### Required work
Work through the records below and copy every line that includes "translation".

### Source data

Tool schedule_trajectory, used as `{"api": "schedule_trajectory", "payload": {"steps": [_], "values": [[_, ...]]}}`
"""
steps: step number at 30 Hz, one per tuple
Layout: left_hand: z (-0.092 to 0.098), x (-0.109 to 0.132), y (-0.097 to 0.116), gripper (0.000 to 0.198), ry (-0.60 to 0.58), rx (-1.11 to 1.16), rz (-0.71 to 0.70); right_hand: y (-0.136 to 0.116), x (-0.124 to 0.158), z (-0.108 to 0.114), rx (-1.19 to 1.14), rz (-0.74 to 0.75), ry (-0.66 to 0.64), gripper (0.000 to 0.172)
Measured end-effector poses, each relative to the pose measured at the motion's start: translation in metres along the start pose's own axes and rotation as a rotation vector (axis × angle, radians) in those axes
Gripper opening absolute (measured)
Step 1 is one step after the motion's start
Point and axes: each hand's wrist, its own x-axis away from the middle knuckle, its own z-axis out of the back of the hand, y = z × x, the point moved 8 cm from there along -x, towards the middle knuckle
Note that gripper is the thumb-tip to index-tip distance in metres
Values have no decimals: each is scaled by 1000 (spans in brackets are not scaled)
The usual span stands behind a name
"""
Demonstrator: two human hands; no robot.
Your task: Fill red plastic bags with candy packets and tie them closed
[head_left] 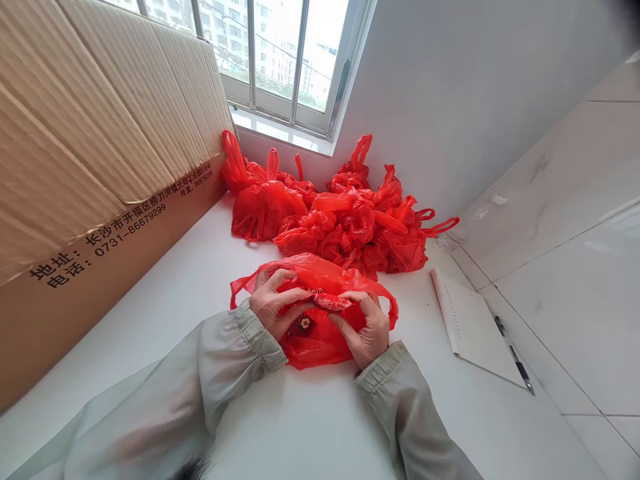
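An open red plastic bag (320, 350) lies on the white table in front of me, its handles spread to both sides. Over its mouth, a small red wrapped packet (331, 303) with pale printing is pinched between my two hands. My left hand (277, 300) closes on the packet's left end with thumb and fingers. At the other end, my right hand (367, 327) grips it the same way. Below the packet, inside the bag, shows a dark item with a white flower shape (305, 323); what it is I cannot make out.
Several tied red bags (350, 220) are heaped against the wall below the barred window. A large cardboard box (110, 147) stands along the left. To the right lie an open notebook (475, 330) and a pen (515, 357), beside the tiled wall.
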Motion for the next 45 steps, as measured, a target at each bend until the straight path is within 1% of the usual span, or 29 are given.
{"api": "schedule_trajectory", "payload": {"steps": [2,5,8,11,12,14,17,19,22,24,27,30,34,36,38,40,41,44,45], "values": [[0,0,2,26,17,-2,-13,-3,2,0,20,7,13,11],[2,0,3,26,56,-5,-30,-10,6,0,85,54,38,4],[6,-2,7,26,65,-1,-57,-20,9,6,151,190,106,14],[12,-4,8,26,61,40,-7,-27,10,11,208,306,170,23],[12,-4,8,30,44,63,14,-27,10,13,221,319,188,26],[8,-4,10,38,-28,91,34,-27,9,15,226,323,209,27],[-3,-2,8,46,-145,69,73,-28,9,14,201,309,203,21],[-8,-1,3,44,-182,79,121,-30,8,12,202,312,195,18],[-12,-3,-5,36,-208,151,187,-32,8,8,239,321,175,20],[-12,-3,-9,33,-208,196,238,-27,8,4,249,286,147,25],[-11,-4,-14,29,-190,216,280,-12,6,1,205,166,117,30],[-11,-3,-13,25,-180,246,257,2,5,3,109,47,96,31],[-11,-1,-15,24,-124,294,257,14,3,-2,-22,-90,-28,34],[-13,0,-17,26,-109,275,254,14,2,-5,-54,-122,-66,33],[-15,0,-18,27,-105,261,231,13,1,-7,-92,-124,-85,28],[-15,-1,-22,28,-91,257,225,14,-1,-8,-124,-126,-88,26],[-14,-2,-26,28,-77,254,251,17,-1,-6,-136,-142,-75,27],[-6,0,-43,27,-24,249,425,34,1,4,-143,-268,29,33],[-4,0,-44,26,-19,251,453,38,2,7,-138,-304,56,35]]}}
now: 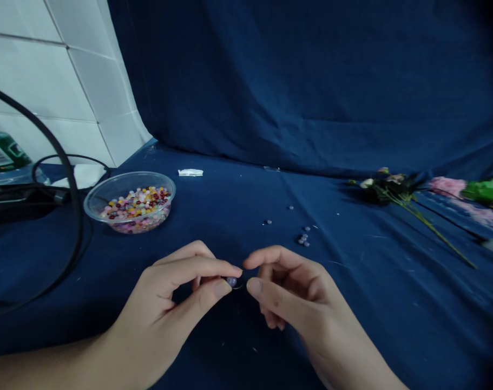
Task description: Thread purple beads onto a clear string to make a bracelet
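Between the thumb and index fingertip of my left hand (181, 295) is a greyish-purple bead (231, 281). A short, thin piece of thread or wire (238, 287) sticks out to the right of it. My right hand (297, 287) is just beside it, its thumb and index finger apart and its other fingers curled; I see nothing between the fingertips. Beyond my right hand, several loose beads of the same colour (303, 239) lie on the dark blue cloth (230, 216). A clear plastic bowl (92, 203) of multicoloured beads (138, 206) stands past my left hand.
A black cable (73, 184) loops up at the left, near a bottle with a green label (5, 154) and a crumpled white tissue (81, 176). A small white strip (190, 173) lies behind the bowl. Artificial flowers (392, 187) lie at the right. Blue cloth hangs behind.
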`<state>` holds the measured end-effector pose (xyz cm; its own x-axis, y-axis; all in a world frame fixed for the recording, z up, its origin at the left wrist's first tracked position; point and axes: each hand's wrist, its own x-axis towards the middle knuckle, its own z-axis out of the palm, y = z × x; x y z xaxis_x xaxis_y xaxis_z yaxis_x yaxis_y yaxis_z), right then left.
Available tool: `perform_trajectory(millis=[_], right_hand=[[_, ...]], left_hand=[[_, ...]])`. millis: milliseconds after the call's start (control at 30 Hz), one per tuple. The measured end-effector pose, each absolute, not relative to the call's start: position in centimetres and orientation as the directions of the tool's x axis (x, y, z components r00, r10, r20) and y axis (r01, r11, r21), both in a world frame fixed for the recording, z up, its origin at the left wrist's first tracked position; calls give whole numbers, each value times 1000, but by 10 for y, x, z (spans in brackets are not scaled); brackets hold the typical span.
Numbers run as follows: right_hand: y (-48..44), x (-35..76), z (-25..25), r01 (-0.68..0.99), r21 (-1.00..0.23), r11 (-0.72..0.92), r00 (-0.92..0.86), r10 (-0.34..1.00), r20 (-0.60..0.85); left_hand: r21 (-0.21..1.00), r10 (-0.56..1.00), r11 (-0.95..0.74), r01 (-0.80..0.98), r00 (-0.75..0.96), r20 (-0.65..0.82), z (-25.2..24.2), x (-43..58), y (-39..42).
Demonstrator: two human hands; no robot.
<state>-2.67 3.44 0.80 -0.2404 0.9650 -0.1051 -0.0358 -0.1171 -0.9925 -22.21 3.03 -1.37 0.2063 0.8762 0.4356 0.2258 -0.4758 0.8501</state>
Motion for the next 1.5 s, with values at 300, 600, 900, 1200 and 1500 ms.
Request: perform_trajectory(millis=[300, 600, 900, 1200, 1500], right_hand=[[32, -25, 9, 99, -995, -20, -177, 984, -38], [28, -31, 13, 253, -966, 58, -224, 975, 0], [27, -33, 13, 251, -966, 65, -276, 961, -7], [27, -34, 12, 260, -958, 121, -295, 955, 40], [26, -32, 11, 274, -952, 138, -291, 955, 55]], left_hand=[[846, 887, -458, 275, 205, 414, -12, -222, 30], [838, 868, -488, 247, 241, 434, -13, -222, 29], [831, 859, -500, 243, 257, 442, -13, -222, 30], [839, 863, -487, 241, 277, 422, -14, -221, 30], [837, 858, -494, 233, 288, 426, -13, -222, 29]])
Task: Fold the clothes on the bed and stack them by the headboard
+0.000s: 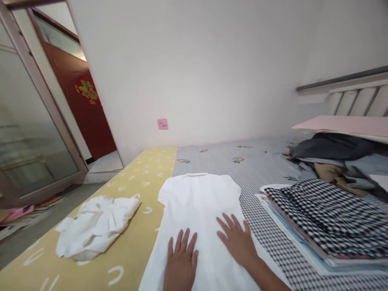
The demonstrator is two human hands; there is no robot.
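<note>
A white shirt [198, 198] lies spread flat on the bed, collar end toward the wall. My left hand [181, 262] rests palm down on its lower part, fingers stretched out. Just to the right, my right hand [236, 240] also lies flat on the shirt with fingers spread. Neither hand holds anything. A crumpled white garment [95, 226] sits to the left on the yellow sheet [133, 242].
A stack of folded clothes topped by a black-and-white checked piece [330, 218] lies at the right. Behind it is a heap of dark and tan clothes [336, 161] under a pink board [348, 125]. Grey checked sheet [257, 169] covers the bed; a glass door [27, 137] stands left.
</note>
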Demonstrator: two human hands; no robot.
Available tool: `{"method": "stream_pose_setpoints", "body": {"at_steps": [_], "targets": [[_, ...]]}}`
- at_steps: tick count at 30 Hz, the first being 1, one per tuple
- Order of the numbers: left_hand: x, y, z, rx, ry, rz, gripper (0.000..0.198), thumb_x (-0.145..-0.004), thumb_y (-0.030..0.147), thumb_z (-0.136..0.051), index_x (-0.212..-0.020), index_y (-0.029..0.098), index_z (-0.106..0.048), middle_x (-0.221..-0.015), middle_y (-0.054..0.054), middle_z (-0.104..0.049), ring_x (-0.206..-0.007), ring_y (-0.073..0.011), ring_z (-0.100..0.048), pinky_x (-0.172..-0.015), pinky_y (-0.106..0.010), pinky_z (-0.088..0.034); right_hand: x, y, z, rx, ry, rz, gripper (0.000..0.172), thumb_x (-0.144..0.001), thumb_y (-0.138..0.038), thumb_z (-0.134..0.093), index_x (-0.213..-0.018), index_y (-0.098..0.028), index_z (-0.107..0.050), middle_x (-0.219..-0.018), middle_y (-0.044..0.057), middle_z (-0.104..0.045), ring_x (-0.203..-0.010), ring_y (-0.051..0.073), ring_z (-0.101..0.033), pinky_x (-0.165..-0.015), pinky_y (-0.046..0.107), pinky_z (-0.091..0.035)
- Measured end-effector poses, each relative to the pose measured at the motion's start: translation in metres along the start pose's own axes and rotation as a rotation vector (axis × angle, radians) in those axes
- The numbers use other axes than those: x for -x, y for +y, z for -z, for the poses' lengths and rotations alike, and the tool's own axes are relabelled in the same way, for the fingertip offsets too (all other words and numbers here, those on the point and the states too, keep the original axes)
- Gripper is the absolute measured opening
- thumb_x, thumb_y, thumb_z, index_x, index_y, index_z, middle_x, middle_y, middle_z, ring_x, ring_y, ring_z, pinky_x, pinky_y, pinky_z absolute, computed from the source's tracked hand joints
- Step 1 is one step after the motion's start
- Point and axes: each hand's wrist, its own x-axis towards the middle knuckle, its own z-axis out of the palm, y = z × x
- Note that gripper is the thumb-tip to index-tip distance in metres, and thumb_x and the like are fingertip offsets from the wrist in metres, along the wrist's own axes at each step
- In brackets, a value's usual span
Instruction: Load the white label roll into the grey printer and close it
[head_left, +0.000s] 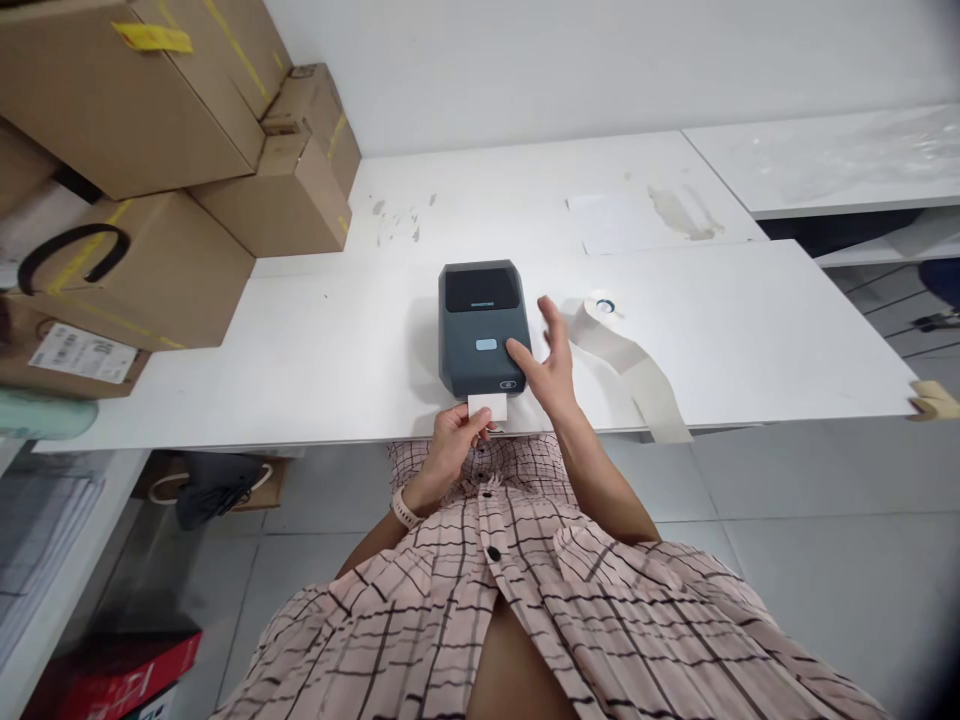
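A dark grey-blue label printer (480, 365) sits near the front edge of the white table. From its front slot a white label (486, 404) sticks out. My left hand (452, 440) pinches the label's front end between thumb and fingers, just below the printer. At the printer's right side is my right hand (551, 370), its thumb on the top cover near the front right corner and its other fingers spread out beyond the side. To the right lies a roll of labels (600, 308), with a loose strip of backing paper (649, 385) running over the table edge.
Cardboard boxes (300, 195) are stacked on the table's left side against the wall. A pale green roll (45, 414) lies at the left edge. A white sheet (607, 222) rests at the back right. Below left are a dark bag (206, 488) and a red box (131, 680).
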Motion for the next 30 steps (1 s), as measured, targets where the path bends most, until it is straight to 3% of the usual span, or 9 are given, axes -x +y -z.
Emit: {"method": "stream_pose_setpoints", "body": {"at_steps": [5,9,13,15,18,21,24,27,30], "targets": [[0.007,-0.001,0.022,-0.107,-0.104,-0.024,0.050,-0.092,0.062,-0.059,-0.068,0.019,-0.072,-0.068,-0.005,-0.069,-0.062,-0.0152,-0.060,-0.061,-0.030,-0.045,0.011,-0.036,0.012,0.353,-0.144,0.412,0.065,-0.105,-0.043,-0.046,-0.165,-0.034,-0.022,-0.127,0.003,-0.077,-0.145,0.029,-0.050,-0.131,0.058,-0.020],[0.008,-0.001,0.045,-0.126,0.186,-0.168,0.047,-0.096,0.058,-0.054,-0.070,0.021,-0.068,-0.071,-0.003,-0.067,-0.064,-0.0153,-0.060,-0.061,-0.029,-0.047,0.018,-0.044,0.005,0.537,-0.166,0.538,0.068,-0.106,-0.034,-0.045,-0.167,-0.026,-0.015,-0.126,0.006,-0.076,-0.130,0.029,-0.061,-0.129,0.055,-0.021],[-0.003,0.015,0.045,-0.220,0.425,-0.383,0.036,-0.099,0.053,-0.055,-0.112,0.024,-0.072,-0.121,-0.008,-0.073,-0.112,-0.0217,-0.068,-0.091,-0.033,-0.056,0.023,-0.043,-0.003,0.625,-0.153,0.645,0.050,-0.106,-0.031,-0.048,-0.154,-0.018,-0.041,-0.120,0.010,-0.076,-0.120,0.027,-0.066,-0.123,0.050,-0.029],[-0.009,0.024,0.038,-0.247,0.394,-0.432,0.046,-0.101,0.054,-0.052,-0.137,0.027,-0.063,-0.150,-0.009,-0.061,-0.139,-0.0249,-0.056,-0.112,-0.038,-0.049,0.024,-0.039,0.000,0.564,-0.161,0.630,0.044,-0.106,-0.036,-0.050,-0.148,-0.021,-0.049,-0.122,0.010,-0.075,-0.124,0.028,-0.064,-0.123,0.053,-0.029],[-0.019,0.035,0.027,-0.203,0.283,-0.425,0.058,-0.103,0.057,-0.046,-0.153,0.030,-0.049,-0.167,-0.007,-0.044,-0.155,-0.0257,-0.040,-0.124,-0.041,-0.039,0.024,-0.027,0.010,0.332,-0.119,0.490,0.056,-0.105,-0.051,-0.048,-0.155,-0.026,-0.040,-0.147,0.012,-0.061,-0.144,0.031,-0.051,-0.124,0.057,-0.033],[-0.028,0.050,0.024,-0.155,0.249,-0.461,0.064,-0.102,0.063,-0.042,-0.156,0.027,-0.048,-0.169,-0.007,-0.041,-0.158,-0.0253,-0.036,-0.128,-0.040,-0.035,0.015,-0.013,0.018,0.099,-0.099,0.299,0.067,-0.105,-0.064,-0.035,-0.164,-0.033,-0.026,-0.170,0.008,-0.035,-0.159,0.029,-0.031,-0.127,0.055,-0.033],[-0.040,0.074,0.027,-0.128,0.232,-0.599,0.064,-0.102,0.066,-0.038,-0.155,0.030,-0.048,-0.167,-0.004,-0.044,-0.157,-0.0238,-0.037,-0.129,-0.040,-0.034,-0.012,-0.007,0.019,-0.081,-0.130,0.179,0.078,-0.101,-0.077,-0.018,-0.167,-0.037,-0.016,-0.176,0.003,-0.023,-0.162,0.027,-0.022,-0.131,0.052,-0.027],[-0.063,0.096,0.034,-0.082,0.239,-0.717,0.061,-0.103,0.064,-0.039,-0.154,0.033,-0.049,-0.164,-0.003,-0.049,-0.156,-0.0230,-0.039,-0.128,-0.041,-0.036,-0.048,-0.014,0.016,-0.194,-0.169,0.179,0.087,-0.095,-0.084,-0.004,-0.169,-0.038,-0.002,-0.177,0.001,-0.020,-0.163,0.027,-0.020,-0.132,0.052,-0.025],[-0.099,0.098,0.041,-0.049,0.285,-0.671,0.060,-0.103,0.062,-0.039,-0.155,0.034,-0.047,-0.163,-0.004,-0.050,-0.154,-0.0239,-0.042,-0.125,-0.042,-0.039,-0.076,-0.027,0.014,-0.202,-0.192,0.283,0.086,-0.094,-0.087,-0.009,-0.167,-0.044,0.009,-0.177,-0.003,-0.019,-0.164,0.029,-0.018,-0.131,0.055,-0.025]]}}
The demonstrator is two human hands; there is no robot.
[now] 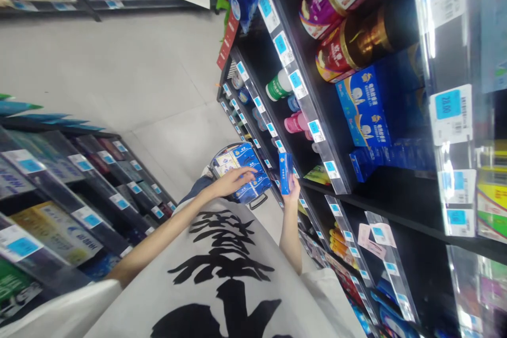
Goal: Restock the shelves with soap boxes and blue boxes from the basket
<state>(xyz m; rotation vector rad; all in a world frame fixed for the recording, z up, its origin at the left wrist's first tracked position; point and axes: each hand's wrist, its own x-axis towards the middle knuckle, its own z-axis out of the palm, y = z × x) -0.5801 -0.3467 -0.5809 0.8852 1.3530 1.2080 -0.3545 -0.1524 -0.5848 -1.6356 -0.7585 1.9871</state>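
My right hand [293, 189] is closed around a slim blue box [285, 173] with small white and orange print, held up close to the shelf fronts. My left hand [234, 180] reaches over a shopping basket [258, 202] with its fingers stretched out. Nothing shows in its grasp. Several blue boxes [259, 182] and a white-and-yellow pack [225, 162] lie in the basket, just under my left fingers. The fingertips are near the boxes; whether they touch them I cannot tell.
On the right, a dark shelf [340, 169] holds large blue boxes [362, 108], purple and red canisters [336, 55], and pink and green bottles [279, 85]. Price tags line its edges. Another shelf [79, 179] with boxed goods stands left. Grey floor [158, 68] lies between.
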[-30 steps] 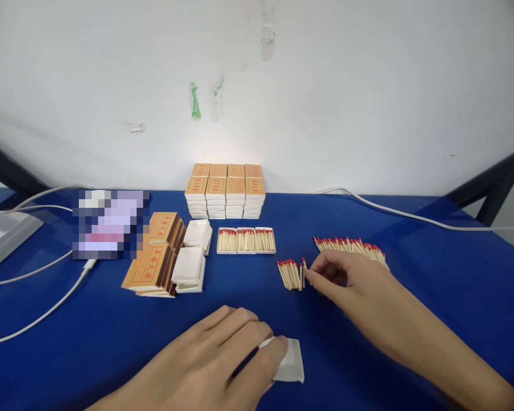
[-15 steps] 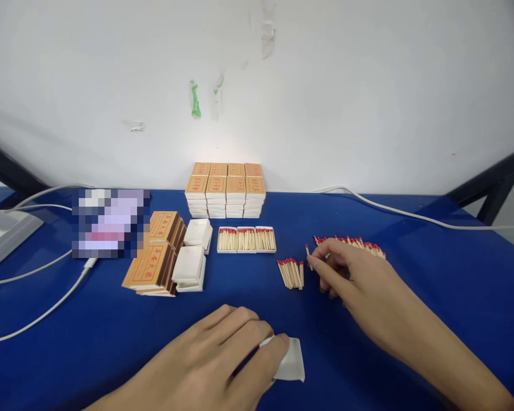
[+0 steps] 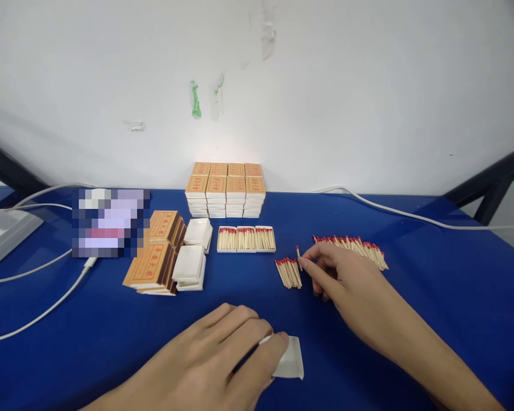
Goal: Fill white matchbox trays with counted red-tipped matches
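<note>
Open room lies between the loose matches (image 3: pixel 370 251) and the tabletop's (image 3: pixel 445 285) right edge. A matchbox stack (image 3: pixel 225 190) blocks the back edge's middle, a white cable (image 3: pixel 449 226) the back right corner.

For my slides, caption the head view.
Right hand pinches a match beside a small match pile; left hand holds a white tray.

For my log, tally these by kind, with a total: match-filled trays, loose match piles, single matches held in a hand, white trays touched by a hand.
Match-filled trays: 3
Loose match piles: 2
Match held in the right hand: 1
White tray touched by the left hand: 1
Total: 7
</note>
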A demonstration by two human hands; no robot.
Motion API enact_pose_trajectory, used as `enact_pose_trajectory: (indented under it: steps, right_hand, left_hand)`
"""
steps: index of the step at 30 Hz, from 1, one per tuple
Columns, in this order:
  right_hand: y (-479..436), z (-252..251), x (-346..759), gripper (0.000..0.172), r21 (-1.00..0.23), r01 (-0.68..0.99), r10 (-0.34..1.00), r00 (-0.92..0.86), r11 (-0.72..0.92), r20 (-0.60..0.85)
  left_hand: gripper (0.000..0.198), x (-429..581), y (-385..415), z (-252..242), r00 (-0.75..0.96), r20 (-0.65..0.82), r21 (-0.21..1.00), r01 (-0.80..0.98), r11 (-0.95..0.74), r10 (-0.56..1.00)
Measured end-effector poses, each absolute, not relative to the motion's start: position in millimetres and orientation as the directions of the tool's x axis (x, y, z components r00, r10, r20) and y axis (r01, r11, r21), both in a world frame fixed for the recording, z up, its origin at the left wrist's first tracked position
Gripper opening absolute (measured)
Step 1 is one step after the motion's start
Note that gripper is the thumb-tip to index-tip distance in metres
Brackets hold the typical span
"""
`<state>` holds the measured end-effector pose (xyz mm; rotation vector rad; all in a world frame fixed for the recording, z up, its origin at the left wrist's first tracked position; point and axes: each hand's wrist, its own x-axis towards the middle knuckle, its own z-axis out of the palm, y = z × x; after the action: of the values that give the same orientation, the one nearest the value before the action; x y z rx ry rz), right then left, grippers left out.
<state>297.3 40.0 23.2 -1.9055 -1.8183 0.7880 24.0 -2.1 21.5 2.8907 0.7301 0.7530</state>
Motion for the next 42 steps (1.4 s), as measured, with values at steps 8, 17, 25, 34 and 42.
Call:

### Written response
Measured end-effector poses, each relative to the pose measured at the motion's start: translation in metres along the start pose's own axes and rotation as a rotation vector (axis × angle, radians) in those axes
- Measured end-effector poses, each relative to the pose measured at the motion's start: translation in metres along the start pose's own axes and rotation as a rotation vector (axis × angle, radians) in those axes

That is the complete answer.